"""
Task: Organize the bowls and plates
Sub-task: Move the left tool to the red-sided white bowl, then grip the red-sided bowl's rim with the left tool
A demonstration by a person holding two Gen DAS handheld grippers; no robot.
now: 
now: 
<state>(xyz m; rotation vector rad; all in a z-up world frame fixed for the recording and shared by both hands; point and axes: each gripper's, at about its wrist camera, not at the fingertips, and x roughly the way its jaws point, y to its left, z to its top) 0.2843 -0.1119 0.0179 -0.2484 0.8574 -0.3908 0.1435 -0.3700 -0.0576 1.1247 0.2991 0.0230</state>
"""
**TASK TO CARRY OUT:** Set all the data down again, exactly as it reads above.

**ANSWER TO THIS EXERCISE:**
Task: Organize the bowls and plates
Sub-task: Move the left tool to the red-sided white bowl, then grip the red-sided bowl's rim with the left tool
A demonstration by a person holding two Gen DAS handheld grippers; no robot.
now: 
now: 
<state>(xyz m; rotation vector rad; all in a z-up world frame fixed for the recording and shared by both hands; point and axes: each gripper's, at about its wrist camera, not at the fingertips, and x roughly the way its jaws point, y to its left, z to its top) 0.2843 -0.1119 0.0179 -0.2484 0.8574 -0.3908 0.1435 -0.3700 -0.0576 1.1247 0.2991 0.0230</state>

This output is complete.